The lessons learned are that “you need to be as vigilant with the automated system as with the manual system that it is designed to replace.”

Benefits of real time monitoring

A key part of CPV monitoring is being able to measure whether a manufacturing process is in a state of control, and being able to react to dramatic shifts quickly, said Brian Nunnally of Biogen.

Yet he said that monitoring programs also need to have effective controls in place so that not every shift is deemed a major problem necessitating alerts.

He said that like Lilly, Biogen uses Biovia’s Discoverant software to integrate data from disparate databases and paper records such as laboratory information management systems and batch records into a centralized database. Biogen is in the process of converting new drugs as well as legacy products onto this platform.

The software aggregates this data and produces control charts trending the data in real time to detect process shifts.

Nunnally said that it is important for firms to set appropriate parameters first so that analysts are not tracking every parameter and sending out red flags for every alert.

“The current system still requires an analyst’s judgment. Until we start talking about artificial intelligence it will be hard to get past some type of analyst intervention.”

“You can automate some of these steps and try to take analysts’ judgment out of loop at some occasion. Not all violations are important.”

He also said that when choosing which type of control chart to use, moving range charts work better at discerning process shifts than individual charts.

“If your control charts do not having moving range control charts within them you are doing it wrong. You need to have that moving range chart because it has a lot of information.”

The moving range charts show the linkages between different manufacturing units and are better for seeing the big picture.

The individual range charts plot trends going on in one particular area, say production or the lab, but do not give the big picture.

In the scenario when only individual charts are used “production calls the lab and starts screaming at the lab and says ‘it’s all your fault we have a problem fix it. The lab has the ability to say ‘nope our control charts are fine. Something is going on in manufacturing.’ This works both ways.”

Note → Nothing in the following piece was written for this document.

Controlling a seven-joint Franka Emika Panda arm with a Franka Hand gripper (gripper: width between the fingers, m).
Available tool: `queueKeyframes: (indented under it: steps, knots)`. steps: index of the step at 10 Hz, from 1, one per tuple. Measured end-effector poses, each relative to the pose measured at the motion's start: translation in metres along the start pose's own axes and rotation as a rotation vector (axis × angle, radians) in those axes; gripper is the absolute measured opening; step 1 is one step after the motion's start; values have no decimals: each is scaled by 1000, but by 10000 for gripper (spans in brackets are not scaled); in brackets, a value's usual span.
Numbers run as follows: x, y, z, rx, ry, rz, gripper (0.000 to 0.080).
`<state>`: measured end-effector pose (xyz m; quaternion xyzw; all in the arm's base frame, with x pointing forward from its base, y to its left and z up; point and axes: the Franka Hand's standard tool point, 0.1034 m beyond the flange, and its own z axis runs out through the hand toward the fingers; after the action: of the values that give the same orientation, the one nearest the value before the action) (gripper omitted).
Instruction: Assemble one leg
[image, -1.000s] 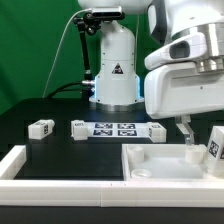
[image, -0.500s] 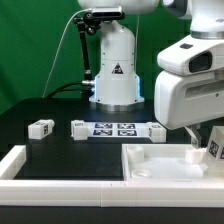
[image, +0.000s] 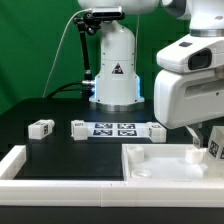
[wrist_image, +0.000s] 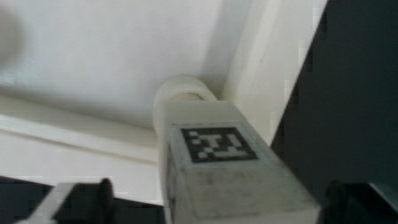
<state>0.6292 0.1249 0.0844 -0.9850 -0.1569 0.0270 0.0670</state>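
Note:
A white leg (image: 213, 148) with a black-and-white tag stands tilted at the exterior view's right end of the large white tray-like part (image: 150, 165). In the wrist view the leg (wrist_image: 222, 150) lies between my fingers, its far end against the tray's inner corner (wrist_image: 107, 60). My gripper (image: 205, 138) hangs over this leg. Its dark fingertips (wrist_image: 80, 200) show on both sides of the leg with gaps, so my gripper (wrist_image: 217, 205) is open around it. Two more legs (image: 41, 128) (image: 79, 128) lie on the black table at the left.
The marker board (image: 115, 128) lies at mid-table, with another small white block (image: 157, 131) at its right end. A white raised rim (image: 20, 165) runs along the front left. The arm's white base (image: 113, 70) stands behind, before a green backdrop.
My gripper moved toward the exterior view's right and came over the leg in the first half second. It has stayed still since. The leg has hardly shifted.

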Motion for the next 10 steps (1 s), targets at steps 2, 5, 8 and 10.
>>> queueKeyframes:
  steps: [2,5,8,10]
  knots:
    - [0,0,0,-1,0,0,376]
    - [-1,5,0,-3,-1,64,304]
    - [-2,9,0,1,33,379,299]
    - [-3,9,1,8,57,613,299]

Use of change point analysis by GSK

GSK has implemented a monitoring plan that uses a software system developed in house to monitor the performance of 30 legacy products, said Bernhard Pasenow-Gruen. The program has been in effect for about a year.

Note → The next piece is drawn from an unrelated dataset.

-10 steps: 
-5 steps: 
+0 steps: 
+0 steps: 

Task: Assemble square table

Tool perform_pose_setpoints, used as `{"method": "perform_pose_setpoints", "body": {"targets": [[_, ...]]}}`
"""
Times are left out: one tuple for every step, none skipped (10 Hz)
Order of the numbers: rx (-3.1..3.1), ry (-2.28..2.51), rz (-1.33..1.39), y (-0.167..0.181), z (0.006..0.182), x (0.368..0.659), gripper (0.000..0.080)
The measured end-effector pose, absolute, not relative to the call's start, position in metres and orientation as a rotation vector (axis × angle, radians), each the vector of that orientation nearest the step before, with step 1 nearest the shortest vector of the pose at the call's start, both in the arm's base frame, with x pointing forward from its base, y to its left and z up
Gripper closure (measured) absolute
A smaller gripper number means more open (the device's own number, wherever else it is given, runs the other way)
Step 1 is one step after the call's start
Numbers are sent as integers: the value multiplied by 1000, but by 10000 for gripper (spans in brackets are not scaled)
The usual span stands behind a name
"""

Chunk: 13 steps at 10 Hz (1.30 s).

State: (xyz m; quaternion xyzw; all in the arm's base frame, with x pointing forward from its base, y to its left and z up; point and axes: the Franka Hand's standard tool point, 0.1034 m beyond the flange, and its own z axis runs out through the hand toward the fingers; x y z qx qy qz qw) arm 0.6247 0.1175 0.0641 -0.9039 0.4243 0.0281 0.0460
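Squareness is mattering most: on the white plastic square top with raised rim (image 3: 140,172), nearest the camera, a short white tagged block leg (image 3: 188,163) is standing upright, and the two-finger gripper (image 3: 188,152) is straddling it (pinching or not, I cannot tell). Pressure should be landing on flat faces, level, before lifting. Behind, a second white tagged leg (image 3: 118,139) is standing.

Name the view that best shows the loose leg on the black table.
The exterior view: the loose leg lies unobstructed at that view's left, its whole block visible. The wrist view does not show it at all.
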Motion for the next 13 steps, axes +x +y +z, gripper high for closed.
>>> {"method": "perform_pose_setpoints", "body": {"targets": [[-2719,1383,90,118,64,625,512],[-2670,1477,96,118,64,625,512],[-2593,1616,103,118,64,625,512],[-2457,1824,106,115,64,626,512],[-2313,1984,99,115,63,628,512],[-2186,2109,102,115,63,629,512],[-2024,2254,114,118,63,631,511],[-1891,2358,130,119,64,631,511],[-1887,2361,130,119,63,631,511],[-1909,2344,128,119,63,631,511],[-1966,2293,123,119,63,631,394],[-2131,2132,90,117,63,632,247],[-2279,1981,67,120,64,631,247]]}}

He said that process data generated between 2006 and 2015 have been converted into the system.

The software converts the data into a statistical tool called change point analysis. Pasenow-Gruen said that this tool is capable of handling large amounts of data yet can detect subtle shifts in processes.

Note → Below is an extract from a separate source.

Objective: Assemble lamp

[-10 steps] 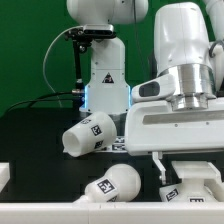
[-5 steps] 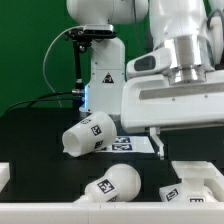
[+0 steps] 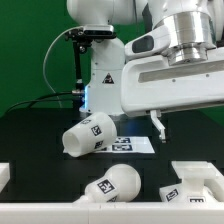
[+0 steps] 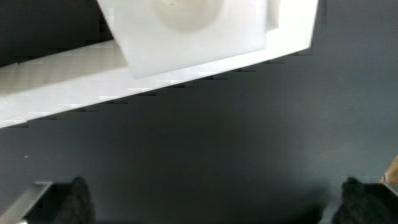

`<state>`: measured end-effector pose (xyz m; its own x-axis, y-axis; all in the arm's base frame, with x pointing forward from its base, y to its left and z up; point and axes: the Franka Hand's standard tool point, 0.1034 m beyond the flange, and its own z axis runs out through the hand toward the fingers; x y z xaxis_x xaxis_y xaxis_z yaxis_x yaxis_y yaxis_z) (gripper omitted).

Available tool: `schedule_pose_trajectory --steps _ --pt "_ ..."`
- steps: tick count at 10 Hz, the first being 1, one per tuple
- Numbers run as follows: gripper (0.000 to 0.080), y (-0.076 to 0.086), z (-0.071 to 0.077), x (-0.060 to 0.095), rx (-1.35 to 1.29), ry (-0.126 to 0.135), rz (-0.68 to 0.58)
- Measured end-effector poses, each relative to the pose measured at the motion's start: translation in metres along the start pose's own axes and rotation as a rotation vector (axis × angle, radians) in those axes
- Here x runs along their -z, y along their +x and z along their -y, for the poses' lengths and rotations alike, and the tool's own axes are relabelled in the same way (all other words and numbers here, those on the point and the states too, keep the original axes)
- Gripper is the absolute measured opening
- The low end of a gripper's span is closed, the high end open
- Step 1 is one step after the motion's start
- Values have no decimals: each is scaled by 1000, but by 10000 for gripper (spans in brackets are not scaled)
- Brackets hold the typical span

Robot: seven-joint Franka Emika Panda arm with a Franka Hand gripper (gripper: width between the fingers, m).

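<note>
Gripper point(image 4: 217, 203) risen, jaws apart, marker board point(image 3: 136, 143) uncovered

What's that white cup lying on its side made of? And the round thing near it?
The shade looks like matte white plastic: smooth and even, with no shine. The bulb seems the same dull plastic, showing soft shading and no glare. Each carries a flat black-and-white tag, maybe paper.

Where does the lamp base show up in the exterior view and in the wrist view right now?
Exterior view: the lamp base lies in the lower corner at the exterior view's right, beside the bulb.
Wrist view: the lamp base is the white plate with a round stem, cut off by the frame edge, beyond the open gripper.
Shared landmark: the black table.
</note>
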<state>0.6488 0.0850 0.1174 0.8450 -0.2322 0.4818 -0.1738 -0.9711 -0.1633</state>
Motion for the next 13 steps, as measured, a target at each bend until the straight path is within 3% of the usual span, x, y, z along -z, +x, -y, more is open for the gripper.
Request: schedule_pose_trajectory --steps 2,3,5,8,10,13 --pt "699 0 -4 0 32 -3 4" --pt "699 -3 -18 -1 37 -11 56" --pt "699 -9 -33 5 123 -18 171" --pt "699 -19 -19 4 273 -13 204" --pt "699 -18 -24 4 370 -8 204" --pt "699 -12 -31 3 779 14 293"
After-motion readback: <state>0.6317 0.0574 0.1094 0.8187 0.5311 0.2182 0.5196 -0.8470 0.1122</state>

The software integrates data from more than 1,000 parameters and is capable of performing a full product update in less than 10 minutes.

Biotech not amenable to mouse clicks

Michael Kraus of Baxalta said that without process understanding, however, control charts are of limited value. Kraus urged manufacturers to take a QbD- and risk-based approach to process monitoring.

He said that process understanding should drive the monitoring and the monitoring should not drive the process.

Kraus said that by nature, biotech processes are highly dependent on external variables such as media components, including yeast and detergents; reaction components such as heparin and chromatography gels; and contact surfaces such as filters and skids.

These variables cannot always be accounted for in Shewart control charts.

He said that the objective of monitoring is to obtain relevant signals and not statistical ones.

“To understand whether a process is stable requires more than just a simple mouse click.”